En cualquier caso, antes de mandar al limbo la tradición que les vio nacer, procede recordar el precio que hay que pagar. El tan citado Nietzsche, anunciador gozoso de la muerte de Dios, se pregunta, en Ueber die Wahrheit und Lüge im aussermoralischen Sinn, si el precio de la muerte de Dios no es la muerte del hombre y su reducción (del hombre) a mera ficción; si vale la pena cambiar la historia por una evolución loca que es como un viaje a ninguna parte.

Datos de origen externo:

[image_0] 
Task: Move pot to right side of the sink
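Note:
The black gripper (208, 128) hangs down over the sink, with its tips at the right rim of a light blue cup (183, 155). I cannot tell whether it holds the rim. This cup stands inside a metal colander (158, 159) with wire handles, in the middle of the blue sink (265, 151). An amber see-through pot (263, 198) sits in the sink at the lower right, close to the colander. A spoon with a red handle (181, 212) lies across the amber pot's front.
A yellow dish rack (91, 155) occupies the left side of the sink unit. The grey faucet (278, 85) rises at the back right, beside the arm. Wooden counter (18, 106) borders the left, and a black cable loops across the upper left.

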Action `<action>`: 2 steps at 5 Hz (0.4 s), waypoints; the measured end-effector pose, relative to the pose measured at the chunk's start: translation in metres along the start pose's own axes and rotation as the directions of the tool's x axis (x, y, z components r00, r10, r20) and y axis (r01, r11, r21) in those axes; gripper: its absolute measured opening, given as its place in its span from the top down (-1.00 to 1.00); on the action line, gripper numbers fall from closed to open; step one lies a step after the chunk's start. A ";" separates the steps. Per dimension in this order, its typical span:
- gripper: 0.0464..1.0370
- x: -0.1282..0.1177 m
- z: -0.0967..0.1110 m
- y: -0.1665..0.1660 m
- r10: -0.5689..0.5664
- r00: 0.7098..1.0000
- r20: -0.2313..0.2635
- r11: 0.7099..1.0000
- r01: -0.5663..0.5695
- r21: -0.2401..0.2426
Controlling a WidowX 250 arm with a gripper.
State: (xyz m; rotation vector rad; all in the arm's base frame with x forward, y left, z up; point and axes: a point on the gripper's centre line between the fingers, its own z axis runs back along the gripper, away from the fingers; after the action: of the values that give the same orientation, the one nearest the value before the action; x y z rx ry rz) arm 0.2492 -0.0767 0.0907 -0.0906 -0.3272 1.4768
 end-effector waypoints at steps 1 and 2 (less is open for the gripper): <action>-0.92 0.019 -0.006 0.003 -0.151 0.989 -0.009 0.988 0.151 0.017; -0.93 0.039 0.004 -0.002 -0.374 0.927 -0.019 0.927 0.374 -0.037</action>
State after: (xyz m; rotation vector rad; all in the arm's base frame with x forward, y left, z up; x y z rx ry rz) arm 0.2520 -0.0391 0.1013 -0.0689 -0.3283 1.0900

Hegel tuvo la osadía de plantear, con la contundencia que le caracteriza, la relación entre determinadas preguntas filosóficas y su contexto histórico. Otros muchos practican la relación, pero vergonzosamente. Y cabe preguntarse si, ante el espectáculo de políticas convertidas en religión, de nuevos físicos que descubren la reencarnación de alma y sociólogos marxistas que abogan por una desecularización del mundo, no estaría de más volver al punto de partida de la ilustración, de su frustración inicial debida a un concepto de racionalidad demasiado estrecho.

Sería exagerado pedir una oportunidad para la religión, ella cuyas instituciones dominan tantas plazas en exclusiva. Pero tampoco hay por qué dar la última palabra a la pelea -antes trágica, ahora menos- del clericalismo contra el anti clericalismo. Al menos en esto, perder un poco de casticismo y parecernos más a la media europea no debiera ser desmesura.